“La storia di Cesare” di Valentina Mastroianni

La storia di Cesare, Valentina MastroianniLa storia di Cesare. Scegliere a occhi chiusi la felicità
di Valentina Mastroianni
De Agostini Libri

««Signora Mastroianni, quante macchie ha Cesare, simili a questa?»
Apnea.
«Più o meno di sei?»
Per segnare un prima e un dopo nella tua esistenza può bastare anche una sola, semplice domanda.

Nei suoi primi mesi di vita, Cece fu sottoposto a diverse visite, come tutti i bambini della stessa età.

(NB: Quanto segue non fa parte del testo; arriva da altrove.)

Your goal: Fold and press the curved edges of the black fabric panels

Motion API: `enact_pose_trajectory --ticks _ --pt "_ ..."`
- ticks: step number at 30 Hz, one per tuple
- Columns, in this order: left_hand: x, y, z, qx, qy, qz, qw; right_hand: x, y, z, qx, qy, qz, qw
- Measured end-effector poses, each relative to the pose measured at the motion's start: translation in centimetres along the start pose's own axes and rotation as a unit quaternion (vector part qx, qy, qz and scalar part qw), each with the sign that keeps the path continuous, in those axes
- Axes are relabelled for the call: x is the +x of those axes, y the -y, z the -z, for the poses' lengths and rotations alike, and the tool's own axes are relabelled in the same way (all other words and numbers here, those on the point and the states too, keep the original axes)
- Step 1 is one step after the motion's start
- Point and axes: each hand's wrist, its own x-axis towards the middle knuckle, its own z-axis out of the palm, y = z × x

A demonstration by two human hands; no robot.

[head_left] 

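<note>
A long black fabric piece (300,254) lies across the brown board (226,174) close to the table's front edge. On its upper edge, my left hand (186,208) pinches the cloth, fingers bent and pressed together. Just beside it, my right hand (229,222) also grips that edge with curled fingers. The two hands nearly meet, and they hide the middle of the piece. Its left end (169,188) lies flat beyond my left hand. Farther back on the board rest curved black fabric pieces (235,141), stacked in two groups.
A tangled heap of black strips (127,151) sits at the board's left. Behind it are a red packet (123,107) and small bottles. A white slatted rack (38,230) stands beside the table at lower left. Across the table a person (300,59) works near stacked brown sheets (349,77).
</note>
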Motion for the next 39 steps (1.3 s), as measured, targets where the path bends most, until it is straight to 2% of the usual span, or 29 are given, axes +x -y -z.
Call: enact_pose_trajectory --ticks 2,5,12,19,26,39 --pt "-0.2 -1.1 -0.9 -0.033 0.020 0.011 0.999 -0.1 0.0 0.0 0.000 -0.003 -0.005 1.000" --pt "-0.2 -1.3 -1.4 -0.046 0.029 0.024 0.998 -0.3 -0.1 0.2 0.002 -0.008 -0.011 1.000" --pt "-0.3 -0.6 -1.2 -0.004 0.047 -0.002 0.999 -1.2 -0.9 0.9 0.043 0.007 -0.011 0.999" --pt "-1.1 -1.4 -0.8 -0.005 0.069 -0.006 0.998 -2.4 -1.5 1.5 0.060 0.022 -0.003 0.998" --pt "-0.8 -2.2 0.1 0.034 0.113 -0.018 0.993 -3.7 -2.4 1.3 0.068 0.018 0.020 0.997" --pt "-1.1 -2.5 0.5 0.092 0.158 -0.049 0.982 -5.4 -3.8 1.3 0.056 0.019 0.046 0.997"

A differenza loro, però, mio figlio non cresceva più di tanto: era al di sotto della soglia considerata “normale” da tutti i parametri di riferimento. Mangiava poco e faticava a mettere su peso. Sembrava più piccolo. Questi dettagli iniziarono a preoccuparmi, in misura maggiore rispetto a una minuscola macchia caffellatte. Inoltre, con il tempo, erano comparse molte altre macchioline e il pediatra non aveva potuto non notarle durante i controlli. Lui però non si era mai espresso a riguardo e io non avevo sollevato il discorso.
Se ci fosse stato qualcosa di strano, me lo avrebbe detto, mi convincevo.
Poi, un pomeriggio, fu il mio turno. Dovevo sottopormi al controllo dei nei per verificare che non ci fossero eventuali anomalie sulla pelle. Portai Cece con me, anche perché all’epoca aveva sette, otto mesi al massimo, e lo stavo ancora allattando.
La visita era di routine, nulla di che. Eppure rimasi irrequieta per tutta la sua durata: una parte di me spingeva perché domandassi alla dottoressa di visitare anche mio figlio, l’altra mi suggeriva di lasciar perdere. Alla fine la curiosità vinse ogni resistenza e al termine del controllo, senza tanti giri di parole, chiesi alla dermatologa se potesse dare uno sguardo alla macchiolina di Cece.
Sì, proprio quella sul collo, la prima che avevo individuato.
Anche a osservarla di nuovo, lì in studio, mi sembrò piccola. Innocua.
La dottoressa si piegò verso di lui, poi raddrizzò la schiena e mi guardò dritto negli occhi.
«Signora Mastroianni, quante macchie ha Cesare, simili a questa?»
Apnea.
«Più o meno di sei?»
Non capii il senso della domanda.
«Io… io penso ne abbia più di venti.

La dermatologa mi diede le spalle per qualche istante, lo sguardo rivolto non più a me ma ai manuali dall’aspetto professionale che riempivano la libreria dello studio. Ne afferrò uno particolarmente pesante e l’appoggiò sulla scrivania.
Se chiudo gli occhi riesco a sentire ancora adesso il tonfo inquietante del libro che sbatte sulla superficie del tavolo.
«Signora, può essere che suo figlio abbia la neurofibromatosi» mi disse seria, sfogliando le pagine del volume. «Queste macchioline sono tipiche della malattia. Non c’è da preoccuparsi, ma le consiglio di sentire il pediatra del bambino.»

Neurofibromatosi.

Era la prima volta che sentivo una parola del genere. Mi fece strano anche ripeterla, come se tutto, dalle lettere che la componevano al suono che produceva, fosse sbagliato.
Ci avrei messo alcuni mesi per riuscire a pronunciarla ad alta voce.
Mesi durante i quali la neurofibromatosi sarebbe entrata a gamba tesa nella quotidianità della mia famiglia, nei nostri progetti per il futuro, nelle notti in bianco e nei sogni agitati.
Uscii dallo studio medico con giramenti di testa e una nausea fortissima. Una sensazione di rifiuto mi attanagliò lo stomaco.»